It can be quite complex and requires a real-time power analyser for high channel counts, dynamic load changes, raw data acquisition and advanced analysis. Electrical motor and inverter testing can be found in automotive, transportation, railways, aerospace, industrial, wind energy and also in power generation. Typical application areas are electric ship motor, electric fork lifter, wind energy generator, electric or hybrid car, high speed train, high-performance pumps, electric drive in Airbus A320, industrial VF inverter, multiphase AC industrial motor and much more.
The main purpose of electric power testing is to improve the efficiency of the electric drive train. There are certain possibilities as to improve the inverter, the motor, the inverter / motor matching and improve the drive “strategy”. The better the inverter and the motor are „matched“, the higher the efficiency of the drive train. To do so, the motor needs to be carefully characterized with the inverter. This can be achieved with raw data being stored and analysed continuously by using appropriate first-class equipment.
No matter which drive train we are testing the voltages, currents, torque, speed and temperatures to be measured are quite similar. The task is always the same: At the inverter input battery voltage and current needs to be measured. Typically, we have at the inverter output 3 or more phases (for example 6 phases in aerospace, 6 phases can also be found outside aerospace, for example in elevators) and pulse width modulated voltages up to +/-1000 Volts and currents up to a few hundred amps to be measured. Measuring each of these voltages and currents individually allows us to calculate the electrical Power from the battery and from the inverter.

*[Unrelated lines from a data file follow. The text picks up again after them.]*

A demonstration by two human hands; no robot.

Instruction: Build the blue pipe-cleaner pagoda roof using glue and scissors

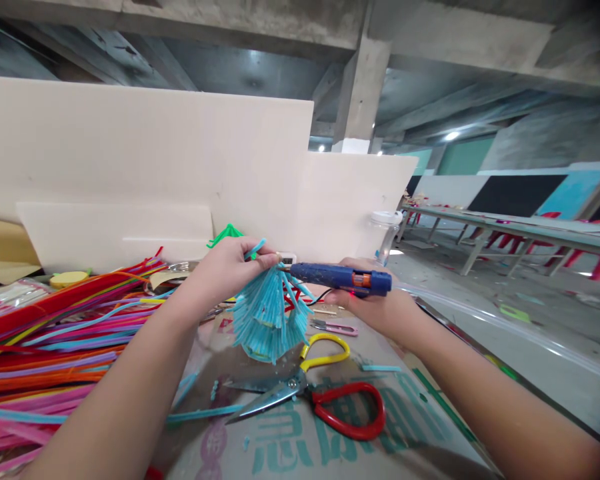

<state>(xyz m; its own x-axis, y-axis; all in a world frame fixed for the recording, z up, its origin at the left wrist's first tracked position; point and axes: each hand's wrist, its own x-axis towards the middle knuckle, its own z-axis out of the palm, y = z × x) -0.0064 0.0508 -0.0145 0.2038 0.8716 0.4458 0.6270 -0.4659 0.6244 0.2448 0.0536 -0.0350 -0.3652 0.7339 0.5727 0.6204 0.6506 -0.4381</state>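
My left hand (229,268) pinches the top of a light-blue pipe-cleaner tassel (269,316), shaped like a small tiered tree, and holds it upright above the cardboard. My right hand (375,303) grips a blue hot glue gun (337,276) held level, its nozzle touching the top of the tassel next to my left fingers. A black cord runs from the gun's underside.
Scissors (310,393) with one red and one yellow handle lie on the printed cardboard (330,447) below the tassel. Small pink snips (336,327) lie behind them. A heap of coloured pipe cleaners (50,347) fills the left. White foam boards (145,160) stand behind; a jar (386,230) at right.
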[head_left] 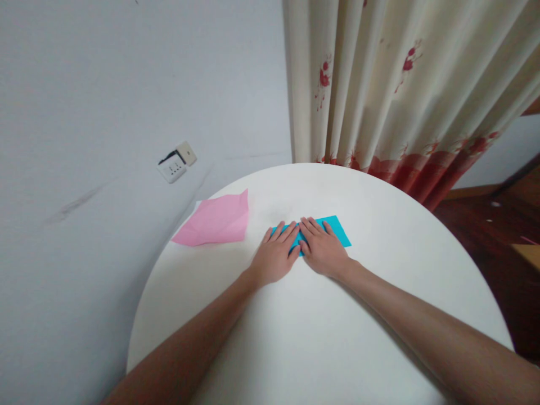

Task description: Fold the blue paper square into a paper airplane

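Observation:
A folded blue sheet of paper point(337, 229) lies flat near the middle of the round white table point(320, 337). My left hand point(275, 255) presses palm-down on its left part, fingers together and stretched out. My right hand point(323, 246) lies flat beside it on the paper's middle, the two hands touching at the fingers. Only the paper's right end and a small strip between the hands show. A pink sheet of paper point(215, 226) rests at the table's far left edge, apart from both hands.
A white wall point(105, 112) with a socket plate point(177, 162) stands to the left. A cream curtain point(392, 84) with red print hangs behind the table. Dark wooden floor point(498, 236) shows at the right.

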Demonstrator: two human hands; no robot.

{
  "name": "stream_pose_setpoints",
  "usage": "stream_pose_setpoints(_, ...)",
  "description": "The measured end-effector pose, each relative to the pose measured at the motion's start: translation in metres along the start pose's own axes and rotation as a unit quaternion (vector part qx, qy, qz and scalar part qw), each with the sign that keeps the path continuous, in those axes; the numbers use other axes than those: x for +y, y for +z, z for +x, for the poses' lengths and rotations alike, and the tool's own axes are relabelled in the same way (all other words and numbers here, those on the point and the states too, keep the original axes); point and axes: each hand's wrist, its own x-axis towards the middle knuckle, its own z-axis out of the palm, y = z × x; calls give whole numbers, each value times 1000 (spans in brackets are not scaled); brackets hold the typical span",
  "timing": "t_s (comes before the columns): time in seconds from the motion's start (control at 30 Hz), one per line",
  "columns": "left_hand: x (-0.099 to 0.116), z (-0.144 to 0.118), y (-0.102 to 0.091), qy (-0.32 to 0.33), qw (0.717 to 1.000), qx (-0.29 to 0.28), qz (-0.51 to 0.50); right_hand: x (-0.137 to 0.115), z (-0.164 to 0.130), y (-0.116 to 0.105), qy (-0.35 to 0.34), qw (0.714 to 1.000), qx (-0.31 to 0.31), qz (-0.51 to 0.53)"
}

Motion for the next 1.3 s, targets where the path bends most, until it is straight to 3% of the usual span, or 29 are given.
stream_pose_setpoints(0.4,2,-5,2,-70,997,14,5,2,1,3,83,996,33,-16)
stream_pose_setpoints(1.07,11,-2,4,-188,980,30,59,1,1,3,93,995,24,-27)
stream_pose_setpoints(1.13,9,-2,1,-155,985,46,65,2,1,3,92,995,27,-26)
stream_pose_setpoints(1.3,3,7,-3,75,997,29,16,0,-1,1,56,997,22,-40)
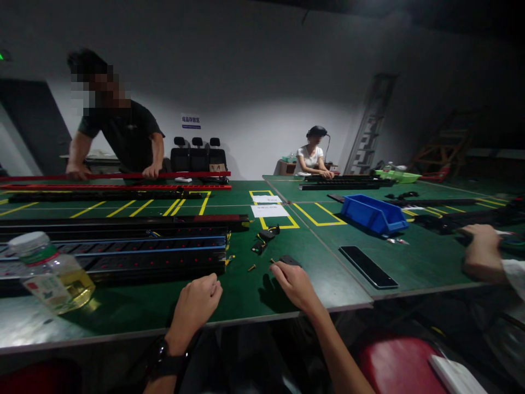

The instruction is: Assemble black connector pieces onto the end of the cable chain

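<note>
My right hand (294, 283) is above the green table with thumb and forefinger pinched, and a small brass-coloured screw (272, 261) shows at the fingertips. Just behind it lies a flat black part (290, 261), partly hidden by the hand. A second brass-coloured screw (251, 268) rests on the tabletop between my hands. My left hand (196, 304), wearing a black watch on the wrist, is closed near the front edge; its fingers curl inward, so any contents are hidden. Beside it are the ends of long black rails (164, 261) with yellow wires.
A bottle of yellow liquid (61, 279) stands at left. On the right are a phone (368, 267), a blue bin (371, 213) and another person's hand (484, 249). Small black parts (266, 236) lie ahead. Across the table, one person holds a red rail (106, 176); another sits farther back.
</note>
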A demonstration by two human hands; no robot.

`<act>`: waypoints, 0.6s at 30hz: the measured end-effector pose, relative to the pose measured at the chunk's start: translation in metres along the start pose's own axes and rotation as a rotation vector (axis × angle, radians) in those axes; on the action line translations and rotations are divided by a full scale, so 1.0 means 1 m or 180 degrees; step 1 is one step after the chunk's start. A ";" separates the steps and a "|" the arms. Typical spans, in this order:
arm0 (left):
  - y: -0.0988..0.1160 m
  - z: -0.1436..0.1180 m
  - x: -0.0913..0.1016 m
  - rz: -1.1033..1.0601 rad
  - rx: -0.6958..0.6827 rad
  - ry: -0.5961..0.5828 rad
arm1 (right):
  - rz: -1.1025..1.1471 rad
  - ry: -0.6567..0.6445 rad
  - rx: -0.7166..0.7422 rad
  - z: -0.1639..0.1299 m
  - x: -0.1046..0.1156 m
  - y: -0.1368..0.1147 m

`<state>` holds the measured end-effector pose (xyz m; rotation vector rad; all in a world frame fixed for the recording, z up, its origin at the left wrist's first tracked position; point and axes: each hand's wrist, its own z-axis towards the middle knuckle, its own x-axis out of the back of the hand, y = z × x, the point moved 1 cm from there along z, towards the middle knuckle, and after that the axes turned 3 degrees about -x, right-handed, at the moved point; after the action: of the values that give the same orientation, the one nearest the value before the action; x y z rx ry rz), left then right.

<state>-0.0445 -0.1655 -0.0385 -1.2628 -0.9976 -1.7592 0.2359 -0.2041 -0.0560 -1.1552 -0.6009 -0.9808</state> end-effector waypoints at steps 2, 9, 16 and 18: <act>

Using a torque transducer the motor output signals torque, speed and position can be measured which allows to calculate mechanical power of the motor. Then if we calculate the ratios of each of these sections we get the efficiency of the frequency inverter, the electrical motor and the Efficiency of the entire electric drive train.
Currently wired setup looks like this: DMMs (Digital Multimeter) are used to measure the battery voltage, a power analyzer is measuring the three-phase voltage and currents, maybe a scope is used if the signals want to be seen as they occur, and a small DAQ (data acquisition system) is used to measure the torque, speed and angle of the electric motor.
But this setup with different measuring devices makes it almost impossible to obtain reliable results. There are several causes as:
- Conventional power analyzers deliver few calculations only and are not reliable in dynamic load change situations.
- Limited channel count for power and torque/speed.
- Difficult time synchronization between different systems.
- Data storage is limited in different systems & different formats.
- No raw data are available for verification or analysis.
Therefore, the demand for a high-end single system solution is bigger than ever as electric drive trains will become more important.
To simplify electric motor testing the market is requiring a single system that allows a flexible system configuration to store raw data and continuously analyse them. If required the data can be used later for in-depth analysis.
A single system acquires and displays the battery voltage and current (input to the inverter), the three-phase (or six-phase) pulse width modulated voltages and currents (output from the inverter), plus the torque, speed and angle of the electric motor.
The advantage of such a system is:
- Scalable from small to high channel counts.
- One system for power, mechanical, control and NVH
- High-speed acquisition and sampling of all signals without phase shift
- Real-time results and raw data storage in one file & format.
- Simultaneous acquisition and recording of all signals.
- Easy system integration trough software interfaces and open data format.
- Real-time result transfer to automation system.
- Perform real-time power calculations per half cycle (even based on your own formulas for “special” setups).
- Display all the recorded and computed signals live, safely and conveniently in the control room
- Continuous recording or snapshots per setpoint for mapping, verification and analysis
- Advanced analysis capabilities like space vector, dq0 transformation or air gap torque
The result of this setup is: No matter what happens during testing raw data is stored and the operator can carefully analyse the data and make amendments and modifications.
Maximum safety can be achieved by placing the Data Acquisition system inside the test cell and connect it with fiber optical ethernet to a control PC outside the test cell.
Storing raw data has further advantages. The data can be used for additional, complex analysis of the electric drive train. All results can be stored (CSV File) or streamed to an automation system.
Some examples of inverter analysis:
- Switching frequency
- Modulation method
- Inverter control behaviour
Some examples of motor analysis:
- Equivalent circuit diagram
- Iron & copper losses
- Starting currents
- Air gap torque
- Torque ripple / Cogging torque
- Saturation effects
Some examples of drive analysis
- WLPT Testing
As electric power testing is quite complex a single system simplifies testing and allows an in-depth analysis of data. A high-end power analyser (as the eDrive Power Analyzer) is able to acquire all signals, including high voltage, current, torque, speed, temperatures, CAN, vibration, sound, etc. And can sample all signals simultaneously, with high sample rate and high resolution.
Raw data will be stored continuously or as snapshot per set points for verification and analysis. A Test setup in one simple menu with preconfigured applications is possible. Power results, traces, FFTs and mappings are calculated in real time. The eDrive creator and user formulas allow adaption to complex applications. Due to a formula database a detailed motor and inverter analysis is possible. The results can be transferred and controlled via soft-/hardware interfaces to automation system.